Why not cut down the rest of the oaks? | Letter

Editor, How ignorant can one man be? I can’t express kindly how I feel about this slaughter of the innocent, generous and patient old oak. I want to scream, “Why not cut down all the oak trees of Oak Harbor? Cut them all down, every one of them, from the parks to the right-of-ways. “Every one (of them) is a liability to the city power elite.”

Editor,

How ignorant can one man be?

I can’t express kindly how I feel about this slaughter of the innocent, generous and patient old oak. I want to scream, “Why not cut down all the oak trees of Oak Harbor? Cut them all down, every one of them, from the parks to the right-of-ways.

“Every one (of them) is a liability to the city power elite.”

We could then put up signs on the roads leading into Oak Harbor proclaiming, “Welcome to Oak Harbor.
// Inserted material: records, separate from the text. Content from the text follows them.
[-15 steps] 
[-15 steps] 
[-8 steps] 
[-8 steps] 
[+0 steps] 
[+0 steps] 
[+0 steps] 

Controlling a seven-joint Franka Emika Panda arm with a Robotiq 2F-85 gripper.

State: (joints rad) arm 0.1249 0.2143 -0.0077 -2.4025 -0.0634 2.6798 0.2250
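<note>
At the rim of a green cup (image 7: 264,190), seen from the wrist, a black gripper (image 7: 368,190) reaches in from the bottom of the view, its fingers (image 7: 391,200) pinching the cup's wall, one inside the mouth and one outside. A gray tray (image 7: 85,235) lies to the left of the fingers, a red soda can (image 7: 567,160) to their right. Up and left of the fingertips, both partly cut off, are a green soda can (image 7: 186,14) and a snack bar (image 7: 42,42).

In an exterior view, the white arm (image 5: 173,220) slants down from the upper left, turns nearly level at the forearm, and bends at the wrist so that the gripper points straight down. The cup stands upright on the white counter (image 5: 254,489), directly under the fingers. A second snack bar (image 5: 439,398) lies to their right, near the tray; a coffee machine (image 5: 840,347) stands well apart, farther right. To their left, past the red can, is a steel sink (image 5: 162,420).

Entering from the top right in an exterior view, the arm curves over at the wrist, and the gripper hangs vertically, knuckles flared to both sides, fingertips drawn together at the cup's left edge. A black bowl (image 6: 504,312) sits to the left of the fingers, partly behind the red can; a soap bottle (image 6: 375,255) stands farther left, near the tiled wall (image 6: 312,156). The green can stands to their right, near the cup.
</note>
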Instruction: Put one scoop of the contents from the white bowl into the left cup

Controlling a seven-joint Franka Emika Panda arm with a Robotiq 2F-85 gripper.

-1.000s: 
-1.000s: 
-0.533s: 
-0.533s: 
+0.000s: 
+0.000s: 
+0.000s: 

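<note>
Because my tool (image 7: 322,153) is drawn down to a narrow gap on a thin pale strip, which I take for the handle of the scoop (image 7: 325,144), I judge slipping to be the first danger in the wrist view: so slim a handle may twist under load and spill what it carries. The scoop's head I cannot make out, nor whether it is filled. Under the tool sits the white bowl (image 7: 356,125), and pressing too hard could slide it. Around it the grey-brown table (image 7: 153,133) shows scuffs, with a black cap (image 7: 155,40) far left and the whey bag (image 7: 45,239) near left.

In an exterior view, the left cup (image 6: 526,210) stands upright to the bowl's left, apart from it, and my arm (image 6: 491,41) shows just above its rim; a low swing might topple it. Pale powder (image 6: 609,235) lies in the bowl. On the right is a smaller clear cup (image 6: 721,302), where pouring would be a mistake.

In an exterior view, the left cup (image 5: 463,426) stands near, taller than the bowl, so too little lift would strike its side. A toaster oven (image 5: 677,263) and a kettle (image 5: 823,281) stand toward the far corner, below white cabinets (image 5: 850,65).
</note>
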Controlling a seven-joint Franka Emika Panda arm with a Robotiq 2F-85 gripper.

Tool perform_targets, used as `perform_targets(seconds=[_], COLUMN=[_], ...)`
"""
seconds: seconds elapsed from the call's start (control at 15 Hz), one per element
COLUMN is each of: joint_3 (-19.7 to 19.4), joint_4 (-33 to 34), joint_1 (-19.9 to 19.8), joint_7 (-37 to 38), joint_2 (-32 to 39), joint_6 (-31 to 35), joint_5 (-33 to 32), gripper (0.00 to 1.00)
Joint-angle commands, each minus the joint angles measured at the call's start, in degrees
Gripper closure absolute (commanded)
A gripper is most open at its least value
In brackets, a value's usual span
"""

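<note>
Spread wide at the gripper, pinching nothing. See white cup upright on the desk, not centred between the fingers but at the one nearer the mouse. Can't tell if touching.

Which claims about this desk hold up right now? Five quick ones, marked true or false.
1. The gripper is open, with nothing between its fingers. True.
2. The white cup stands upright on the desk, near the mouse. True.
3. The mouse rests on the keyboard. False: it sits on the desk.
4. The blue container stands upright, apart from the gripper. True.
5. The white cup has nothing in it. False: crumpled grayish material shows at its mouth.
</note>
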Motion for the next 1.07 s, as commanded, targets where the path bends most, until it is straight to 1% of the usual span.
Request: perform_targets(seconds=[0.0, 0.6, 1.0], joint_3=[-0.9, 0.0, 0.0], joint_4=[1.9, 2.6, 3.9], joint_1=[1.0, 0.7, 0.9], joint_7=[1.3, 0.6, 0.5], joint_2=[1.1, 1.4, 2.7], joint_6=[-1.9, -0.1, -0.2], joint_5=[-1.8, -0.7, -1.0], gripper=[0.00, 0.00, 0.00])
Don’t worry, we cut down all the oak trees for your safety.

“Even if they never hurt anyone as much as cars, trucks and buses or dogs or people have. Even though they cleaned our air and water and gave us shade and beauty.

“We did this for your own good whether you like it or not.

“We are the government and we are smarter than you. God bless America!”

Why stop with the oak trees? Proclaim “eminent domain” and cut down every darn tree within the city limits.

People are too stupid to realize how dangerous the trees in their yards are.

They will surely damage their homes and cars or fall on their fences or lawn ornaments. And, these trees suck up the water people sprinkle on their lawns and litter their roofs and walkways with leaves and needles.

And, of course, thinking people know that trees slowly die over a period of decades and look unsightly; they only live for a few hundred years or so and, therefore, are not worth keeping around.

What Oak Harbor really needs is more paved right-of-ways and more big box stores with acres of parking lots and more storm water run-off sewage treatment facilities.

These projects create jobs, unlike arborists and landscapers and yard workers.

We’ll all be safer with the removal of every native tree and shrub and the paving of every square inch of public and private land.

God save us from nature; it’s so dirty and dangerous, unlike roads, parking lots, vehicles and building materials.

I don’t know what these nature lovers are screaming about.

After all, after the world burns up all that coal and oil and natural gas we’re gouging and fracking out of the earth, the acid rain would probably have killed that darn tree anyway.

And, after the ice caps are melted, the sea level will be above where that now dying stump is bleeding its sap into the heart of what will someday be ol’ Oak Harbor.

It can be an underwater archaeological site, saved as a World Heritage site by the United Nations if it lasts another hundred years, unlike oak trees that can last for hundreds if ignorant men don’t cut them down.